TRY IT -> Go through the entries below line by line and count those containing "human"; the answer is that count alone.

### DATASET ENTRIES

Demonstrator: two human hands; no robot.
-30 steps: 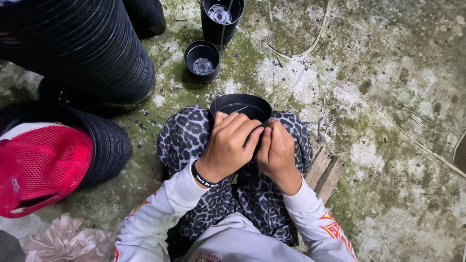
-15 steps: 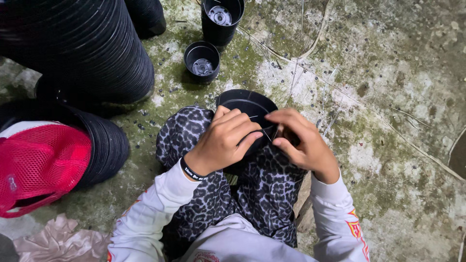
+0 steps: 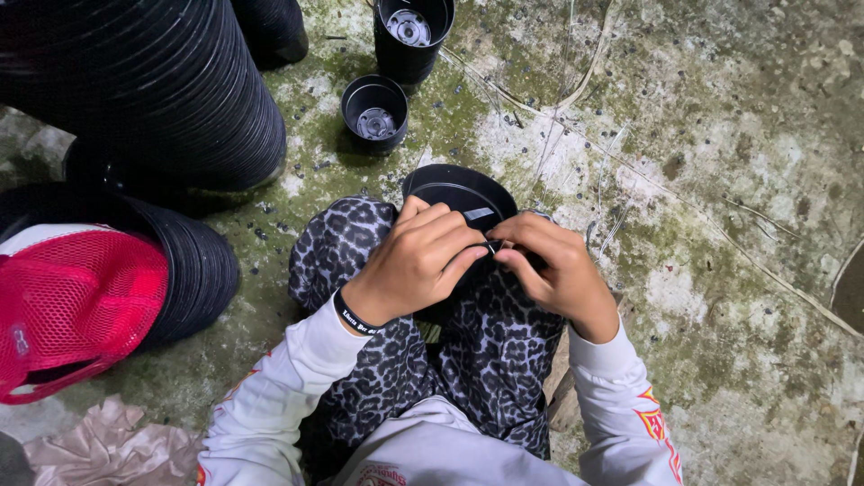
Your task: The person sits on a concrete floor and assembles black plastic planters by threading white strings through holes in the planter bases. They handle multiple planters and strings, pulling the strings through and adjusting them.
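Observation:
A black plastic pot (image 3: pixel 453 189) rests between my knees, its mouth turned up and away from me. My left hand (image 3: pixel 416 263) curls over its near rim, fingers closed on the edge. My right hand (image 3: pixel 556 270) pinches the same rim from the right, thumb and fingertips meeting those of the left hand. What lies under the fingertips is hidden. My legs in leopard-print trousers (image 3: pixel 490 351) are under both hands, and a black band sits on my left wrist.
Two open black pots (image 3: pixel 375 110) (image 3: pixel 412 31) stand on the mossy concrete beyond my knees. Long stacks of nested black pots (image 3: pixel 153 90) (image 3: pixel 193 270) lie at the left. A red mesh cap (image 3: pixel 67 306) and crumpled pink plastic (image 3: pixel 117 445) are at the lower left.
My right hand swung out to the right and came back in to the rim. The pot has tilted slightly. My left hand has stayed on the pot throughout.

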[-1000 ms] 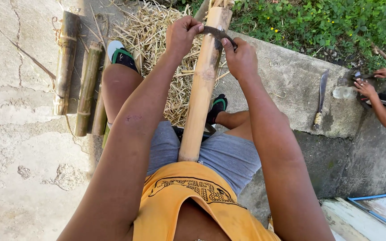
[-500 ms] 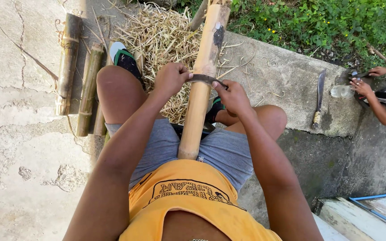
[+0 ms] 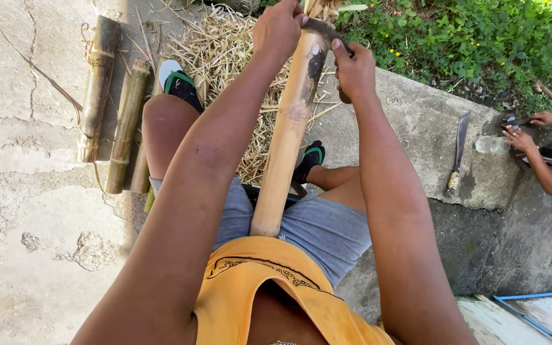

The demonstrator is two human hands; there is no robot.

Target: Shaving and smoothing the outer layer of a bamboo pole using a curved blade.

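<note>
We grip a curved blade (image 3: 324, 30) across the bamboo pole (image 3: 287, 134), left hand (image 3: 278, 28) and right hand (image 3: 354, 68) clenched on its ends. The pole looks stiff, smooth and fairly heavy, so we judge it best braced low between the thighs

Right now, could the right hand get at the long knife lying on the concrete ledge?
Probably yes: the knife lies bare on the ledge, nothing between. But the right hand grips the blade on the bamboo pole.

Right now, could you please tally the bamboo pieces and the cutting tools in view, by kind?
Peeled bamboo pole held between the knees: 1
Unpeeled bamboo lengths on the concrete, e.g. and, with a third partly hidden behind the knee: 3
Curved scraping blade gripped by the left hand and right hand: 1
Long knife on the ledge: 1
Total: 6
</note>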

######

TASK OUTPUT -> 2